Nous avons également pour objet, dans l’avenir, l’assemblage de véhicules au Mali. Jemeni motors est une société créée dans le cadre de l’Ohada et qui a essentiellement deux actionnaires : la Caisse Jemeni et la Fédération des chauffeurs de taxi qui a 12 %.


Les Echos : Comment l’opération est montée et quelles sont vos attentes ?

I. K. T. : La convention a déjà été signée en Iran en avril, lors d’une mission que nous y avions conduite. Cette convention porte sur la commercialisation d’un véhicule particulier appelé « Chamande ».

Jemeni s’est engagé à mettre 500 à la disposition de la Coopérative des taxis courant 2008. C’est une opération qui porte sur 20 000 taxis sur 10 ans.

En plus du contrat de commercialisation de la « Chamande », il y a un contrat de marketing que nous avons signé avec une composante d’Iran Kodro appelée Iran Kodro Diesel pour la vente de minibus, camions, bennes et citernes à hauteur d’un million de dollars sur une année.

Dans le cadre de la mise en œuvre de cette convention, un mémorandum a été signé dans lequel il est dit que les experts iraniens viendront à Bamako pour voir comment mettre en œuvre la convention. Une chose est de donner les véhicules, mais une autre est d’assurer la maintenance.

Les Echos : Quelle est l’implication du gouvernement malien dans ce grand projet de coopération entre Jemeni Motors et les Iraniens ?


I. K. T. :
Le gouvernement malien s’est impliqué à trois niveaux essentiels : la facilitation effectuée par le chef de l’Etat en personne parce que lors des négociations préliminaires, les Iraniens avaient posé comme condition l’engagement des autorités du Mali, accompagner cette autorité de mise à disposition des taxis.

L’Etat a joué un rôle de facilitation très important dans le cadre de la mise en œuvre de cette convention.

L’Etat nous a également assistés dans la négociation, parce que notre délégation a été accompagnée par un conseiller technique du ministère de l’Equipement et des Transports et par l’ambassade du Mali à Téhéran.

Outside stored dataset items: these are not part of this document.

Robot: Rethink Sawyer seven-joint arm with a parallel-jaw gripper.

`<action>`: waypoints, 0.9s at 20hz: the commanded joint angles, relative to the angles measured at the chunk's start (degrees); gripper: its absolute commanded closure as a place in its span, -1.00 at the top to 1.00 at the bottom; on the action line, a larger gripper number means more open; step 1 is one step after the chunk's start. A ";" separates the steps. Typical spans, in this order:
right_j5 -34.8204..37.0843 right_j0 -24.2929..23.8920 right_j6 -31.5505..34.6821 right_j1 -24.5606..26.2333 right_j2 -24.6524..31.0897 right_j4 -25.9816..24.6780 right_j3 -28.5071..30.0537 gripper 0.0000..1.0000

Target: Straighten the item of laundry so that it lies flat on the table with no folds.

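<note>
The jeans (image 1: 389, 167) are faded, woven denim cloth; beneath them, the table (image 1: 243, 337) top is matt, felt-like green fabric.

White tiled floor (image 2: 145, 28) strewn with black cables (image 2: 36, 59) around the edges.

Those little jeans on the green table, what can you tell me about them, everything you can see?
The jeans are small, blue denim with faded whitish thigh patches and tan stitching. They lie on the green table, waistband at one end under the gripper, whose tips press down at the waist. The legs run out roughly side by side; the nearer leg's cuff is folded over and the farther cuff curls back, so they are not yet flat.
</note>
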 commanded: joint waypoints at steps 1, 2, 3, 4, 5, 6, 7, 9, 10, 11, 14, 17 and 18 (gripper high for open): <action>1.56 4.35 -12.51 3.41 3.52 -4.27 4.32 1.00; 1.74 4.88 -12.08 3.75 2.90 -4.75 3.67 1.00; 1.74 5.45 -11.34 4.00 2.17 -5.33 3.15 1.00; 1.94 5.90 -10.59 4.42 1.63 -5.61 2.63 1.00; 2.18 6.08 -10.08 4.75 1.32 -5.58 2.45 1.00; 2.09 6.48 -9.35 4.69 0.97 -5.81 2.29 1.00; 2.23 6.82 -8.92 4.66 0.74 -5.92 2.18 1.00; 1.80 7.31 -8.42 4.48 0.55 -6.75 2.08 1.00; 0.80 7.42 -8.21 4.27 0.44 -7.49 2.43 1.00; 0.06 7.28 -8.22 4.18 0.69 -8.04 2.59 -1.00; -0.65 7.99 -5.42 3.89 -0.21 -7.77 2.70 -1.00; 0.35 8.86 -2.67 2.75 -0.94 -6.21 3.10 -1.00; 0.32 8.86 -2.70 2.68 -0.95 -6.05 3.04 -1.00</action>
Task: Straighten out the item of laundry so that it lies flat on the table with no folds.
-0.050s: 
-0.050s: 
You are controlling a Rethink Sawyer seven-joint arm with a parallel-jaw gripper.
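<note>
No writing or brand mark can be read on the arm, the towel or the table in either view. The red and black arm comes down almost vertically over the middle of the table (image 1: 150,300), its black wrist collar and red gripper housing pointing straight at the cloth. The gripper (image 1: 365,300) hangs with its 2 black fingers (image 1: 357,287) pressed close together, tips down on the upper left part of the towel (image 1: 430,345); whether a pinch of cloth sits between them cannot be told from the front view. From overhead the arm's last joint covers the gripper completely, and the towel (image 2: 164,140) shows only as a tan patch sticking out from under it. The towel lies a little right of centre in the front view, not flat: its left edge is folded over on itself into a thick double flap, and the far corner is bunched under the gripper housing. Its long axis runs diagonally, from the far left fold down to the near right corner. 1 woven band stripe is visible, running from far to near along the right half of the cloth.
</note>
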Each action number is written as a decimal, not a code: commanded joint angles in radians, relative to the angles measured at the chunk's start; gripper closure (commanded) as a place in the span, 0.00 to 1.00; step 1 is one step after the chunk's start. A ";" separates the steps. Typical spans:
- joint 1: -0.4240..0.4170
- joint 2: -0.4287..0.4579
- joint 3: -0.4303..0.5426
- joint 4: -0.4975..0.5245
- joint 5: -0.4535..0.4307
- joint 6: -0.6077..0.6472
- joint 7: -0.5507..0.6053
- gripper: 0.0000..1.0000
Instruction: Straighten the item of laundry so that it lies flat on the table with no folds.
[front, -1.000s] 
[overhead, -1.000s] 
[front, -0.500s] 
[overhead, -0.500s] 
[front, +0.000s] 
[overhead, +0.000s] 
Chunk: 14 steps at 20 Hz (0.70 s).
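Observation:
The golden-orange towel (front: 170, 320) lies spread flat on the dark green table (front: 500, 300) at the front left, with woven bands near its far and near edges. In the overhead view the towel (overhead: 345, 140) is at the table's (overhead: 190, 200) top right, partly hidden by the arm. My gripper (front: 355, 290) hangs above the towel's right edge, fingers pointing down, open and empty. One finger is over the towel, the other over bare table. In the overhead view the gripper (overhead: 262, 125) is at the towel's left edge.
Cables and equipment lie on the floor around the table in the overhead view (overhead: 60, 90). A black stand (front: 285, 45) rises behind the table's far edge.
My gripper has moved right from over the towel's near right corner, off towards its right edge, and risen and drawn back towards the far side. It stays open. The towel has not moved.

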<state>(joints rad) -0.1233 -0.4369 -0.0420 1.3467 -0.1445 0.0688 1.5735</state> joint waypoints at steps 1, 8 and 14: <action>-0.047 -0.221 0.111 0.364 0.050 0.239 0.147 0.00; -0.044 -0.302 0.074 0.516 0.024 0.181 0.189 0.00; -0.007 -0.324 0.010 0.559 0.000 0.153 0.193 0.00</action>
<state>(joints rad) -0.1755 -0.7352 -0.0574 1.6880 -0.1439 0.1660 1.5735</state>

Le troisième appui de l’Etat ne s’est pas encore matérialisé, mais a été affirmé net par le secrétaire général de la présidence. Il a dit que même s’il est besoin de garantir financièrement par rapport à ce projet que l’Etat est prêt à accompagner Jemeni.

Le quatrième aspect est que dans la mise en œuvre du second Projet sectoriel des transports, il y a des dispositions prévues au niveau du ministre des Transports concernant l’anneau de Bamako ou les couloirs de bus permettront de faciliter le transport en commun dans le district.


Les Echos : Nous savons que le transport en commun au Mali est très mal organisé. Que comptez-vous apporter comme changement au niveau des ressources humaines ?

I. K. T. : Je viens de vous parler du second Projet

sectoriel des transports. Je crois savoir que l’Etat a prévu dans le cadre de la sécurité routière beaucoup de formation. Nos partenaires que sont les coopératives ont déjà bénéficié d’une 1re session de formation pour améliorer leur conduite dans le cadre du transport en commun. D’autres mesures sont certainement en cours dans ce sens.

Les Echos : Peut-on connaître le coût de l’opération ?


I. K. T. :
Aujourd’hui, c’est une opération commerciale. Le coût pourra varier, mais selon les estimations, 5000 taxis coûteront 1 milliard et demi à deux milliards de F CFA globalement. Ça c’est le prix de véhicules livrés au dernier port iranien.